### Exercise instructions
Copy the following data exactly and drop the pictures.

### Provided data
---

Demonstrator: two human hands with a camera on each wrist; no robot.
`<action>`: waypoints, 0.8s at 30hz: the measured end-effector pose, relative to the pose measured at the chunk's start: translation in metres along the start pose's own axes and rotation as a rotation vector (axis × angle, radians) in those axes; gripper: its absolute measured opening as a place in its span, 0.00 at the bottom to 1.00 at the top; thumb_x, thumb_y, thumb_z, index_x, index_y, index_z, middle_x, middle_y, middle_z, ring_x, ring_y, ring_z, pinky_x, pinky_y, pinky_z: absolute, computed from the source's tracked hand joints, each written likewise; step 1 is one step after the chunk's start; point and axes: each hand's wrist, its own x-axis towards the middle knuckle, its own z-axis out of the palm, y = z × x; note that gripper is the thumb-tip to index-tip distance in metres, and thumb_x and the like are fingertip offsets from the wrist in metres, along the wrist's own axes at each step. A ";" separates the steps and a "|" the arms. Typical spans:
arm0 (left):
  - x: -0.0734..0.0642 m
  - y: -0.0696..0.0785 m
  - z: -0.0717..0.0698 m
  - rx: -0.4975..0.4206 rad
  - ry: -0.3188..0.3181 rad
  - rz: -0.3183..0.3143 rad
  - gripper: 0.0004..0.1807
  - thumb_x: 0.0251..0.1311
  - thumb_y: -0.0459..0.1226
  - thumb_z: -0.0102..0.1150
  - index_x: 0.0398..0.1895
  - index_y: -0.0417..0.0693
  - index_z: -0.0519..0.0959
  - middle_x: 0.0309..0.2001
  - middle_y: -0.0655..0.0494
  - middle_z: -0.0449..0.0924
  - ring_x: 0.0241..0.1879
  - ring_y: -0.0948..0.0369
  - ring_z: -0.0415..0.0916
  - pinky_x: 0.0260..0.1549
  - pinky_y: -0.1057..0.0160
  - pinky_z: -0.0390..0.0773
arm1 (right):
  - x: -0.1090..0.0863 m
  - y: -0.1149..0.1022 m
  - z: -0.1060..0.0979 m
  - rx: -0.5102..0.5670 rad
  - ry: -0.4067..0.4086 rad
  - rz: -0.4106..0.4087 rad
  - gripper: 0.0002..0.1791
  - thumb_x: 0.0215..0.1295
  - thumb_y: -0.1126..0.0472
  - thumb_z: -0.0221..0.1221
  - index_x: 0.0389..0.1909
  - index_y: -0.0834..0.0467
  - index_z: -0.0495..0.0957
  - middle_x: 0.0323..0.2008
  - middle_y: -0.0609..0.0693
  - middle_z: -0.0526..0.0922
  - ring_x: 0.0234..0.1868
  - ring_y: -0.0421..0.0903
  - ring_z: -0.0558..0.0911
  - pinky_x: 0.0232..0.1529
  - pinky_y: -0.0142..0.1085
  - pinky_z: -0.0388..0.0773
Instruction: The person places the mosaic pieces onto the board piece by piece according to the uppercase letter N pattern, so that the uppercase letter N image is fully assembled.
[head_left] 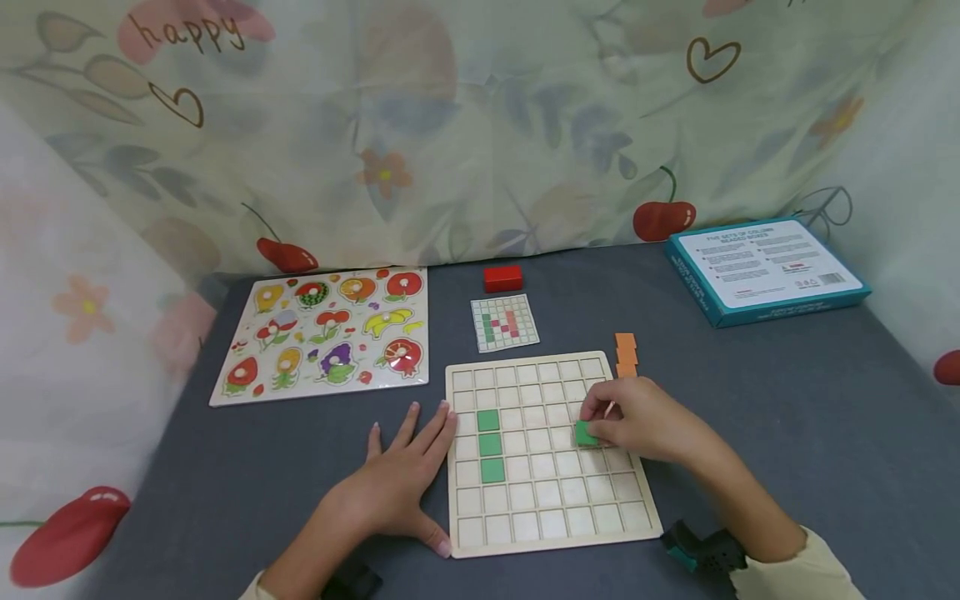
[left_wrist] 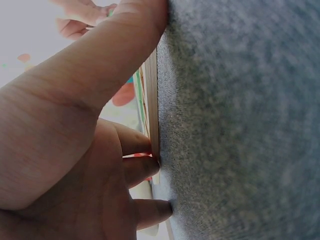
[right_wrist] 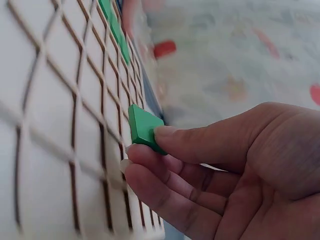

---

### Task output
Demonstrator: two human hands with a camera on each wrist; no robot.
`<action>`: waypoints, 0.8s at 30hz: the measured end-effector pose, relative to the pose measured at the chunk's start: translation in metres along the start pose's own axes and rotation as a rotation vector (axis × angle, radians) in those axes; gripper: its absolute measured opening as a place in its span, 0.00 at the bottom to 1.00 at the top; thumb_x, thumb_y, thumb_z, index_x, index_y, index_z, middle_x, middle_y, middle_z, ring_x, ring_y, ring_z, pinky_x, pinky_y, pinky_z: absolute, computed from the source's tracked hand joints, each written likewise; step 1 is one step after the chunk's start; point and axes: each hand's wrist, its own x-axis towards the middle knuckle, its own z-axis out of the palm, y = z × x; note that gripper is the thumb-tip to index-tip distance in metres, and thumb_x and the like are fingertip offsets from the wrist in metres, along the wrist's own axes at each step. A ";" separates the steps and a "|" the arms. Typical spans:
arm0 (left):
  - x: -0.0734..0.0642 m
  - y: -0.0696..0.0785 m
  - z: -0.0717..0.0698 m
  - rx: -0.4975..0.4206 rad
  - ry: -0.3188..0.3181 rad
  - rz: -0.3183..0.3143 rad
  - gripper: 0.0004..0.1807
  - thumb_x: 0.0251..0.1311
  - thumb_y: -0.0459..0.1226
  - thumb_z: -0.0102..0.1150
  - index_x: 0.0398..0.1895
  - index_y: -0.0417..0.0693
  - index_z: -0.0519..0.0959
  - middle_x: 0.0309..0.2001
  - middle_y: -0.0655..0.0494
  - middle_z: -0.0449..0.0924
  - ring_x: 0.0241..0.1879
  - ring_y: -0.0948..0.0369
  - ring_z: -0.0415..0.0916
  - pinky_x: 0.0260..0.1549
  - pinky_y: -0.1057..0.0160
  - pinky_z: -0.0390..0.0773
arm1 (right):
  - x: -0.1090..0.0863 m
  - y: -0.1149..0.1022 m
  - z: -0.1060..0.0979 m
  - rx: -0.5102..0.5670 rad
  - ry: -0.4067..0.4086 rad
  - rz: -0.4106..0.4087 rad
  - gripper: 0.0002..0.1791
  - thumb_x: 0.0215..0.1295
  - thumb_y: -0.1126..0.0472
  - thumb_z: -0.0221..0.1221
  - index_x: 0.0389..0.1909
  - index_y: -0.0834..0.0467
  - index_z: -0.0495..0.0957
  - middle_x: 0.0323..0.2008
  - middle_y: -0.0609..0.0693
  - middle_z: -0.0526..0.0922
  - ring_x: 0.0234..0.1868
  - ring_y: -0.0421..0.0903
  - ring_z: -0.0558..0.0911
  - pinky_x: 0.0232..0.1529
  - pinky_y: -0.0142..0.1085
  - pinky_z: -0.0388..0.0773
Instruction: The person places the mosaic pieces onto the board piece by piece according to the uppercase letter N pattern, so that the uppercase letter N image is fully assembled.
[head_left] 
[left_wrist] 
[right_wrist] 

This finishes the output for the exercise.